GIVEN DATA below:

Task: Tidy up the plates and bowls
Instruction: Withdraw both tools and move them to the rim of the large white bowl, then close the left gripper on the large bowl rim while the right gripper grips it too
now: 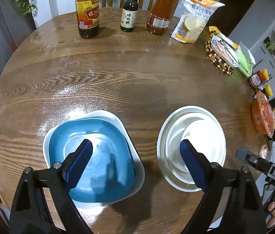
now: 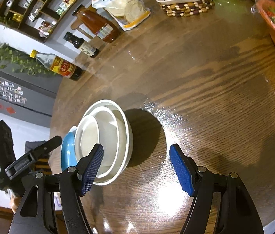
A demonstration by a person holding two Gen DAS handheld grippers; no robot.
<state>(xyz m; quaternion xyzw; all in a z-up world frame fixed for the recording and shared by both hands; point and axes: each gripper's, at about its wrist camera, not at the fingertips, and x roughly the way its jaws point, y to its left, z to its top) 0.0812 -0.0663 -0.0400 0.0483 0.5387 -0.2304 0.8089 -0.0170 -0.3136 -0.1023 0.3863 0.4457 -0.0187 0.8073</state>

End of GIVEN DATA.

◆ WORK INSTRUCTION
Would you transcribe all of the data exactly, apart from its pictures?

◆ EXERCISE SOLUTION
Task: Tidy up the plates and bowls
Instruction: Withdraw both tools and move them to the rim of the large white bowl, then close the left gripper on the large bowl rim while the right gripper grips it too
now: 
now: 
A demonstration by a person holding two Gen DAS handheld grippers; no robot.
<state>(xyz m; quaternion xyzw; all in a z-up world frame fixed for the recording and shared by both hands; point and axes: each gripper's, at about its wrist camera, not at the fingertips, and x roughly the way its jaws point, y to its left, z to its top) 0.0812 -0.0663 -0.0400 0.0483 0.5387 -0.2304 0.8089 -0.0170 -0.3136 -0.1023 0.3863 0.4457 -0.0187 0.8073</state>

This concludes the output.